_REQUIRED ACTION_: The response must consist of the lines below from the one with "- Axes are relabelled" through the one with "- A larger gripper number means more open", exactly as they appear and with both ends kept.

_INFORMATION SUPPLIED_:
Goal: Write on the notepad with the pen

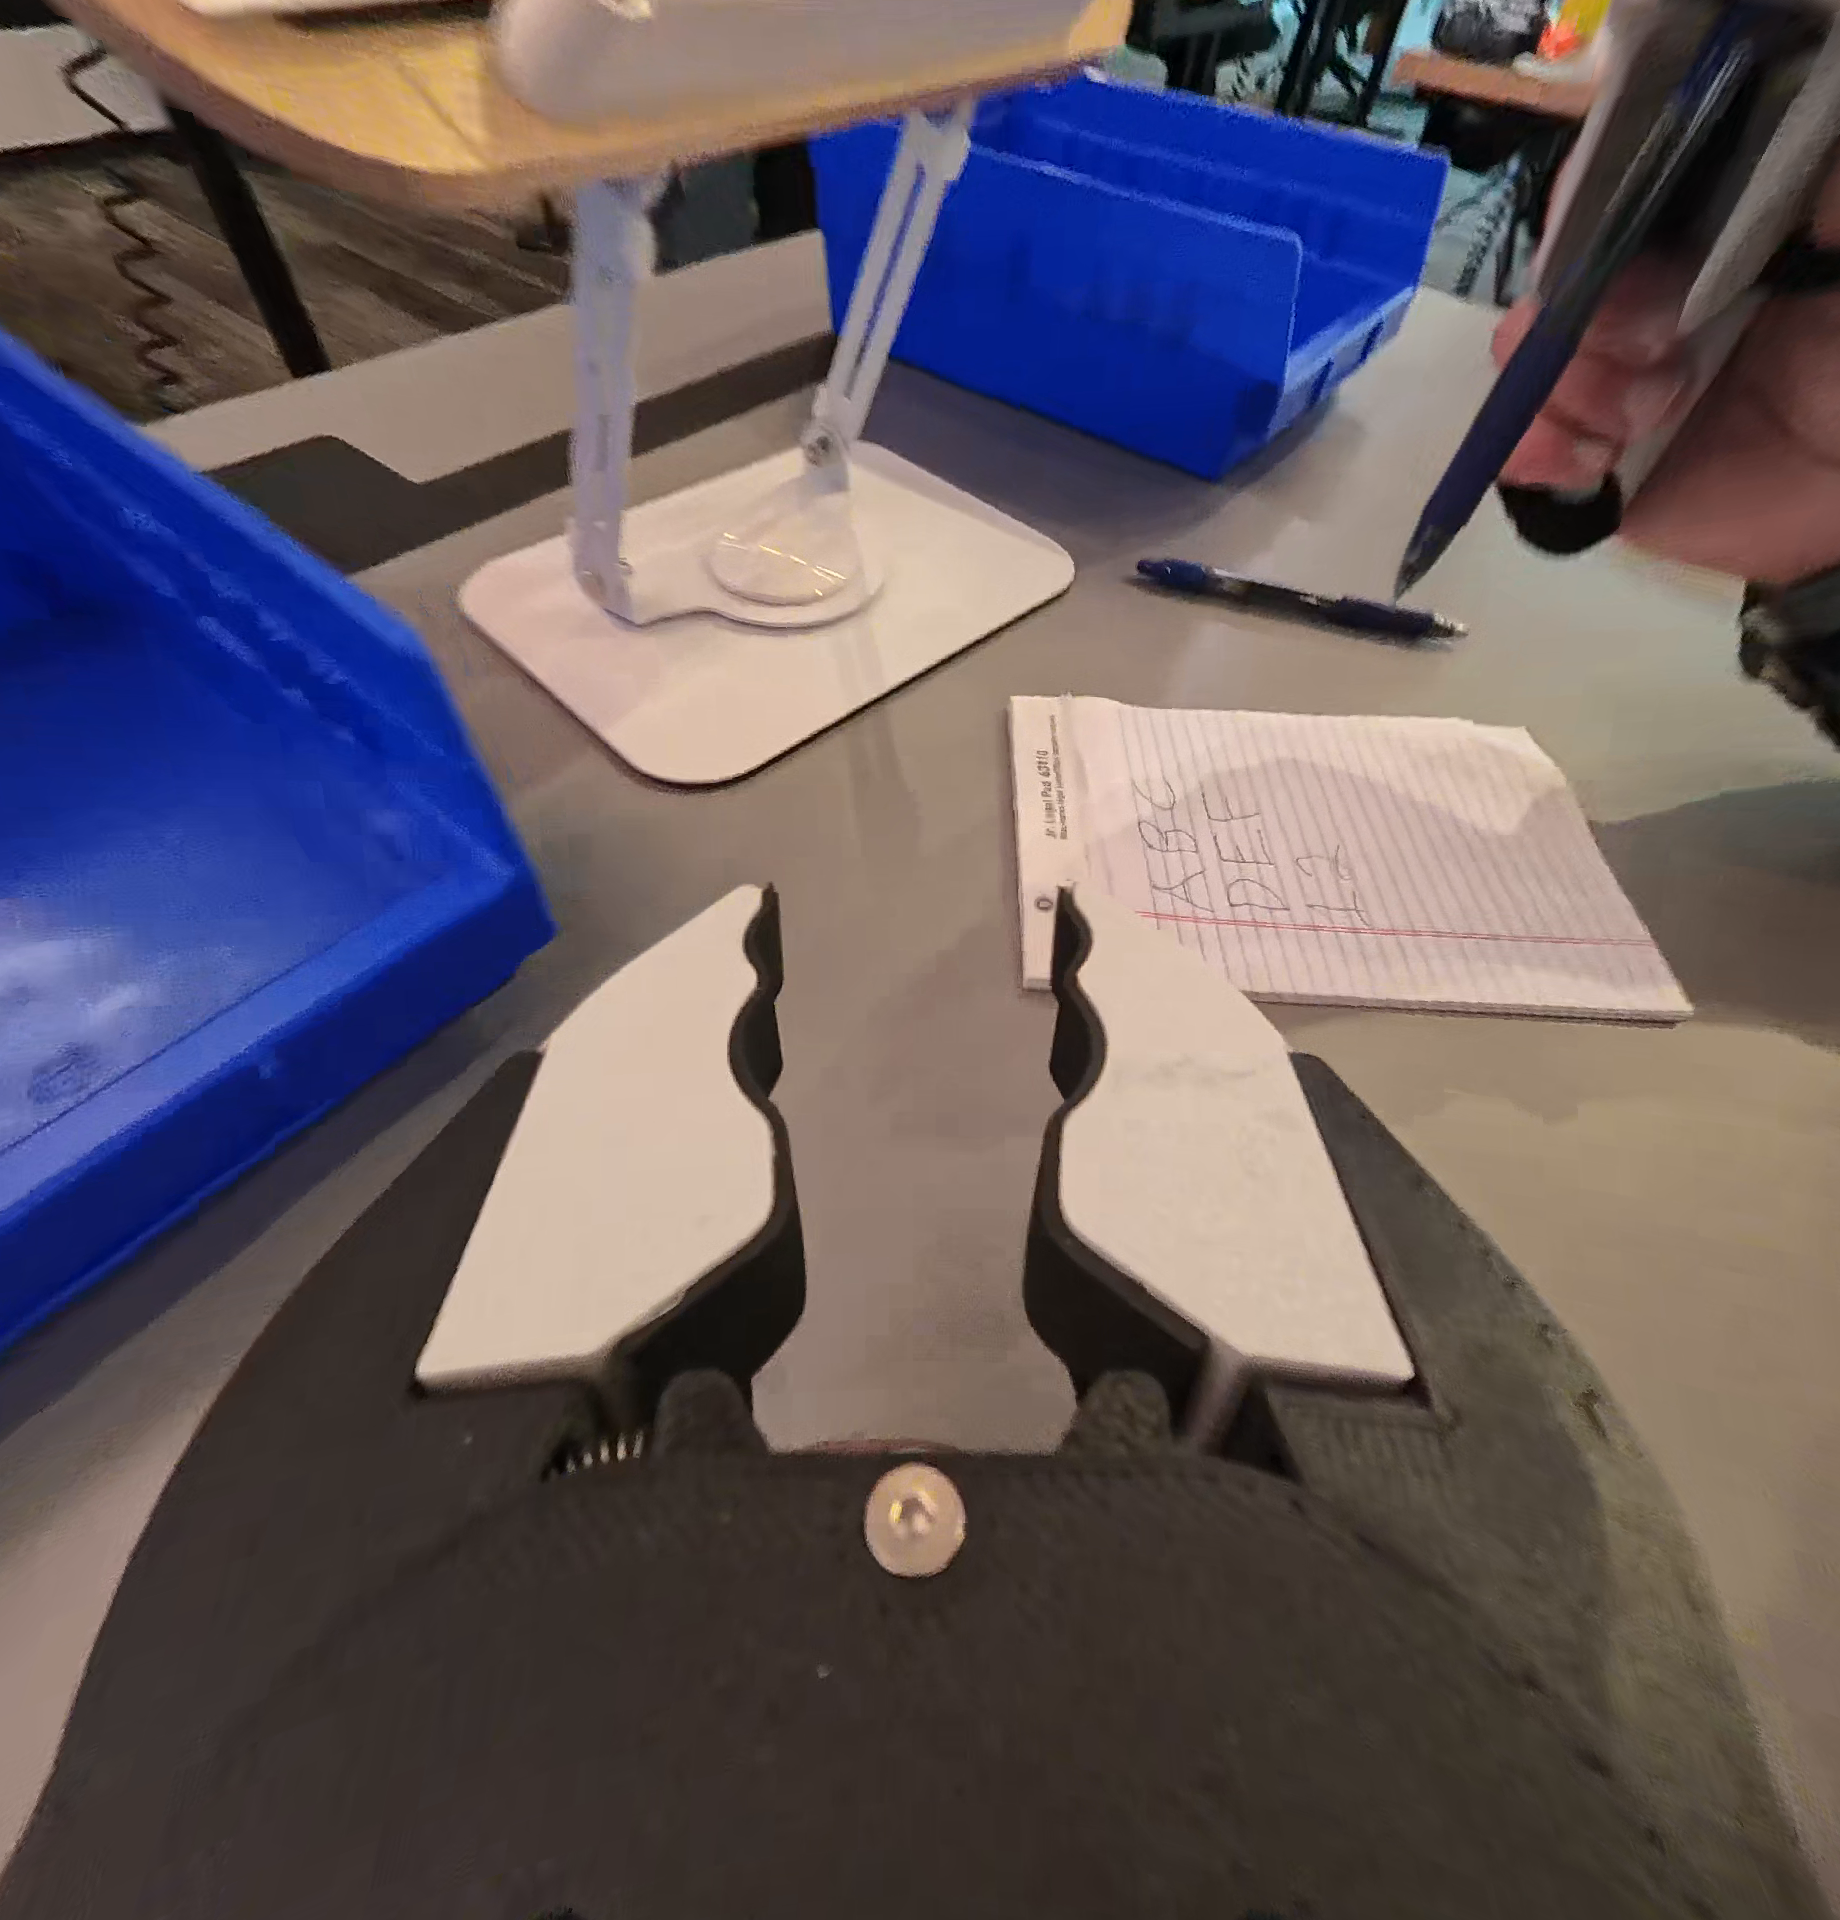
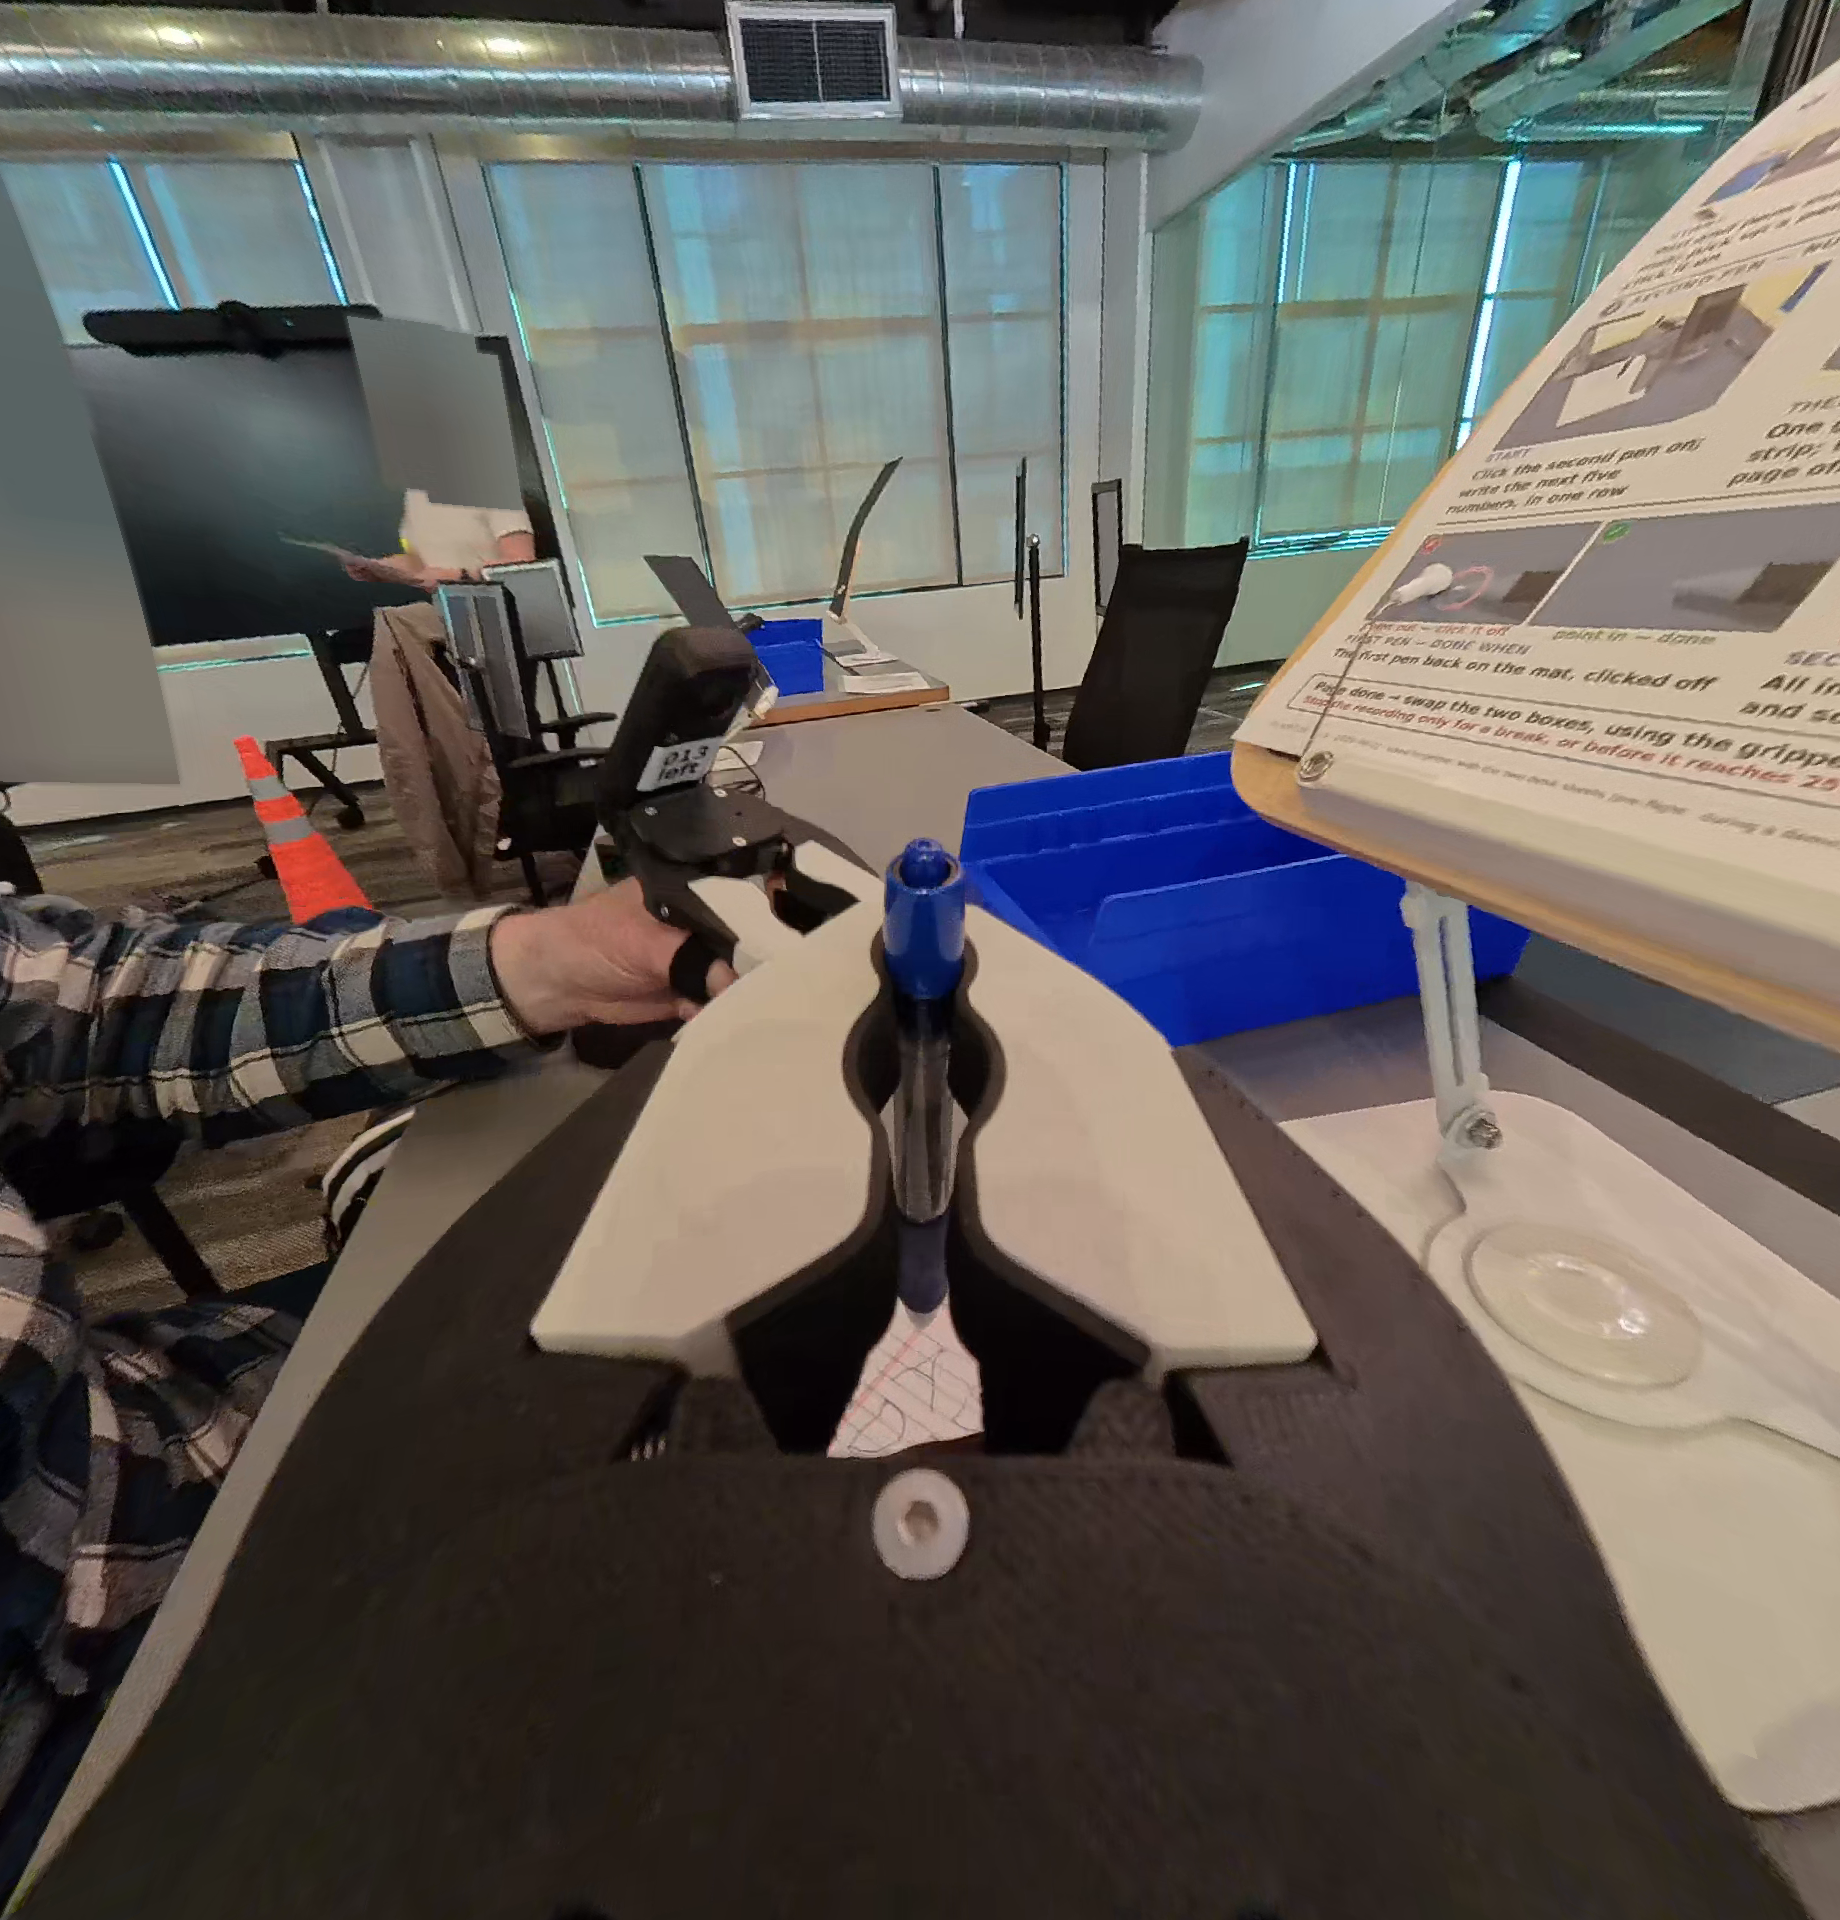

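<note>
The right gripper (image 2: 921, 935) is gripping a blue pen (image 2: 923, 1049), its fingers (image 2: 1092, 1143) pressing on the barrel, tip pointing down at the notepad (image 1: 1342, 862). The left gripper (image 1: 916, 914) is hovering over the grey worktop (image 1: 895, 810), fingers (image 1: 635, 1122) spread apart and holding nothing; the notepad, already bearing handwriting, is lying at its two o'clock. A second pen (image 1: 1300, 597) is lying at the pad's twelve o'clock.

A white lined paper notepad (image 1: 1342, 862) lies flat on the grey table (image 1: 895, 810), with a blue plastic pen (image 1: 1300, 600) lying behind it. Left of the pen stands a white flat-based document stand (image 1: 760, 623); a blue plastic divided bin (image 1: 1134, 312) sits behind that. Another blue plastic bin (image 1: 189, 810) sits far left.
</note>
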### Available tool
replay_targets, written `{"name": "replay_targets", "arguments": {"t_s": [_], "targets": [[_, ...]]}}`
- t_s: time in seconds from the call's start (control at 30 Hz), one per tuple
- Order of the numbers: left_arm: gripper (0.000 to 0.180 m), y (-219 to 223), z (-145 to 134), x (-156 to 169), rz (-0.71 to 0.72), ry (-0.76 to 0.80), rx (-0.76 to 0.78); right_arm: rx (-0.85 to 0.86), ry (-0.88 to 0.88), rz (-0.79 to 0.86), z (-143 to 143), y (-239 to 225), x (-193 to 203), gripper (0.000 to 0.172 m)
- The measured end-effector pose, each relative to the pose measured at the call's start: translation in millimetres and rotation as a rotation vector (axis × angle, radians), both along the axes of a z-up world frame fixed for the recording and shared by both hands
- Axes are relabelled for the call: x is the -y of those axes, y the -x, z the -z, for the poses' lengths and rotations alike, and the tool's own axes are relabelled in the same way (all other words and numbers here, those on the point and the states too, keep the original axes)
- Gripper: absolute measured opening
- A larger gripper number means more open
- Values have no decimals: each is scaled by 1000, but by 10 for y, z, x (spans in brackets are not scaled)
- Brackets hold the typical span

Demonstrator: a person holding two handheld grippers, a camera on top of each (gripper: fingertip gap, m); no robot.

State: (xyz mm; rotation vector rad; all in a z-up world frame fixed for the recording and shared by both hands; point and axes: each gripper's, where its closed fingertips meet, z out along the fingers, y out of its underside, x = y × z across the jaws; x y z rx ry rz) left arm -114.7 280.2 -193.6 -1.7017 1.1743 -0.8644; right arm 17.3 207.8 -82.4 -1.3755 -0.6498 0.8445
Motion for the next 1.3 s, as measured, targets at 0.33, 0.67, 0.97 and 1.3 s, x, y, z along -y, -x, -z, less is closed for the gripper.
{"name": "replay_targets", "arguments": {"t_s": [0.33, 0.67, 0.97, 1.3], "targets": [[52, -827, 517, 58, 236, -5, -286, 36, 73, 28, 260, -85, -33, 4], [41, -1147, 736, 175, 323, 36, -344, 69, 131, -16, 681, 121, -34, 5], [48, -1129, 815, 139, 315, 7, -402, 76, 101, -22, 733, 135, 5, 5], [43, -1145, 802, 60, 288, 2, -393, 63, 92, 12, 684, 90, -13, 4]]}}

_EXERCISE SOLUTION_:
- Axes are relabelled for the call: x is the -y of those axes, y the -x, z the -z, for the poses' lengths and rotations alike, and the tool's own axes are relabelled in the same way (all other words and numbers here, those on the point and the states too, keep the original axes)
- Gripper: absolute measured opening
- A larger gripper number means more open

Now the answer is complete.